July 12, 2018 / 10:12 AM / 10 days ago

欧州委、今年のユーロ圏成長率予想を2.1%へ引き下げ

[ブリュッセル 12日 ロイター] - 欧州連合(EU)欧州委員会は12日、今年のユーロ圏の域内総生産(GDP)伸び率予想を2.1%へ引き下げた。米国との貿易摩擦と原油価格の上昇を主な理由に挙げた。

5月時点では2.3%の伸びを予想していた。2019年の予想は2.0%に据え置いた。

欧州委のドムブロフスキス副委員長は「GDP予想の引き下げは、米国との貿易摩擦の激化など外部環境の悪化が信頼感を損ない、経済成長の足かせになりかねないことを示している」と述べた。

モスコビシ委員(経済・財務・税制担当)は石油価格の上昇も景気減速につながると指摘。インフレ率見通しを2018年は1.5%から1.7%へ、19年は1.6%から1.7%へ引き上げた。

国別ではドイツの成長率予想を2018年は2.3%から1.9%へ、19年は2.1%から1.9%へ引き下げた。

フランスも今年の予想を2.0%から1.7%へ、来年は1.8%から1.7%へ下方修正した。
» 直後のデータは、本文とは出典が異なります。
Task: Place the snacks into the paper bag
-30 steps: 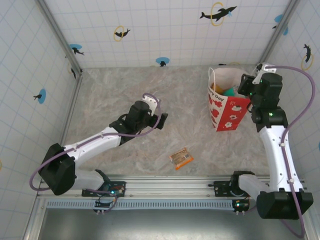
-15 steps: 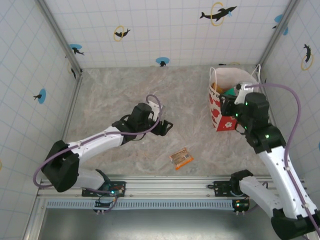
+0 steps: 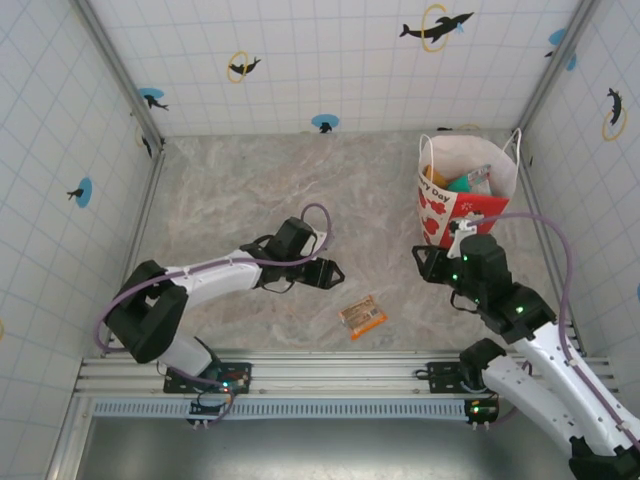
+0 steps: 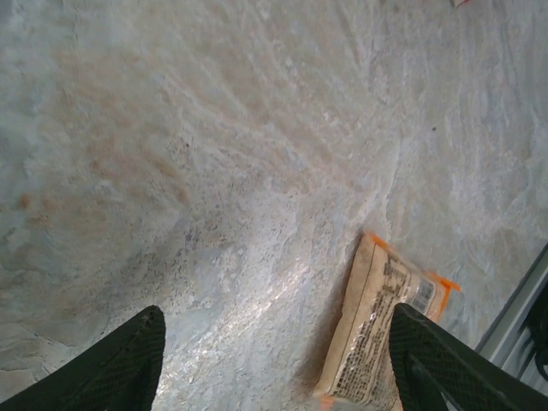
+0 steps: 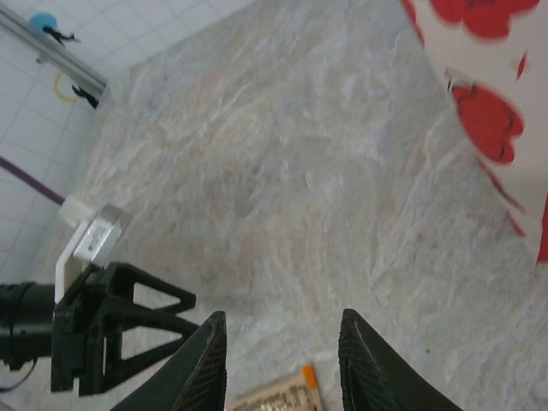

ユーロ圏で今年最も弱い伸びが見込まれるのはイタリアで、最新の予想は1.3%。前回予想は1.5%だった。欧州委はイタリアの新政権の歳出計画を巡り、「経済政策への懸念や不透明感が再燃している」ことが一因と分析した。

EU28カ国の中では今年の英国の成長率が1.3%とイタリアに並んで最も低い伸びになると予想した。5月時点での予想は1.5%だった。一方でインフレ見通しは2.5%から2.6%へ引き上げた。